昭和――大正時代を連想させるような、古ぼけた着物を着ています。腕は力なくだらりと降ろしており、着物の裾から覗く血の気の失せた手も、力なく揺れています。ですが、この時は、気持の悪い人が居るな程度に思っていました。

いざ、着物の女の人を抜き去る瞬間、彼女の顔にライトが当たりました。それを見たと同時に、心臓が跳ね上がりました。着物の女の人は長い髪をふり乱し、うつむいていたため表情はよくわかりません。しかし不気味だったのはそれではなくて、首の角度でした。

うつむいているので、首が前へ下るのは当りまえです。が、女の人の首は、まるで骨が折れてしまっているかのように、九十度に傾いているのです。

私はルームミラーでもう一度女の人を見返しました。やはり、身じろぎひとつせずに、異様に傾いた首を称えたまま、じっとそこに立っています。何ともいえず気持ちの悪い光景でした。

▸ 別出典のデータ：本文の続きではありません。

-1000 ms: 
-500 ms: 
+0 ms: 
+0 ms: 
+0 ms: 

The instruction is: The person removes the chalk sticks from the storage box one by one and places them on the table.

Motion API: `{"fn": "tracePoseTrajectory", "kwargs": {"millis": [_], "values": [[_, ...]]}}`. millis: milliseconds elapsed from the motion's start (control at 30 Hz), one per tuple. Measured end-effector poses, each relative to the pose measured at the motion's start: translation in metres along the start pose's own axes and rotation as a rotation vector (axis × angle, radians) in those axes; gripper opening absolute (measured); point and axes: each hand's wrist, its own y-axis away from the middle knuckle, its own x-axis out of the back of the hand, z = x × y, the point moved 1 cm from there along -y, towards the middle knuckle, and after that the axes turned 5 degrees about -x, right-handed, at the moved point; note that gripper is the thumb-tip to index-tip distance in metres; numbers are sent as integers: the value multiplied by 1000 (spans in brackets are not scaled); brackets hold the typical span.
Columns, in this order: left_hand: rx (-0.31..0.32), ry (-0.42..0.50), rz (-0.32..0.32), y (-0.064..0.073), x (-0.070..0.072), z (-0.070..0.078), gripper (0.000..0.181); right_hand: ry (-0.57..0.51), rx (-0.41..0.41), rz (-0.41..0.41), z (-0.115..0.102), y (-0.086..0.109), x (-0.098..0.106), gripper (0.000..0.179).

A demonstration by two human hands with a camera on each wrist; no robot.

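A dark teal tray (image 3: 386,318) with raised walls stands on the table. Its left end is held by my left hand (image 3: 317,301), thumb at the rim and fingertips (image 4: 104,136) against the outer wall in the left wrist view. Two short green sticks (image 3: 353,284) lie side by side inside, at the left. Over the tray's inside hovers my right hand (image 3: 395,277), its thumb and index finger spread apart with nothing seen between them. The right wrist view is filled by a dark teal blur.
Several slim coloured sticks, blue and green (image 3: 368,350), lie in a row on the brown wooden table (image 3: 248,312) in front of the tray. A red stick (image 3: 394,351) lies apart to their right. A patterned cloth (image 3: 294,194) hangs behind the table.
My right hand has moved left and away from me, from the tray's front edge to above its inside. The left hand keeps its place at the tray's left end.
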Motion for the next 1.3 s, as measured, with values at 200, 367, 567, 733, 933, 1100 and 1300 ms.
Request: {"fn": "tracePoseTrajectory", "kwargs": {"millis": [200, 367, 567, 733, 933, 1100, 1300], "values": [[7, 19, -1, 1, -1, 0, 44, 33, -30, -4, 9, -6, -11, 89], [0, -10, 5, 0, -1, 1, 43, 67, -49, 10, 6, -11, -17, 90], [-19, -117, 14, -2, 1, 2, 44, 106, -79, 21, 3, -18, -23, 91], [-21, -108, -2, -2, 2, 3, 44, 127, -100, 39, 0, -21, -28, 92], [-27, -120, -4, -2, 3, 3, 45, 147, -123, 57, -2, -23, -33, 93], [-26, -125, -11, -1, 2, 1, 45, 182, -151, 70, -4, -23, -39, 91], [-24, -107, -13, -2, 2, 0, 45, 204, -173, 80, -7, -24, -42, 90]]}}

しばらく行くと、またカーブに差しかかりました。そしてカーブを曲がり切るか切らないかというところで、またもやあの女の人が立っています。私は危うく叫び声を上げてしまいそうでした。人間が車を追い抜いて先回りできるはずがありません。この世の者ではない。そう直感しました。

結局、その女の人は展望台へたどり着くまでカーブを曲がる度に、現われました。幸い展望台にはたくさんの人がおり、あの女の人も現われなかったので胸をなで下ろしました。こわかったのは帰り道でしたが、心配は杞憂に終わり、何事もありませんでした。あの女の人はあそこで何を待っていたのか、いまでも不思議でなりません。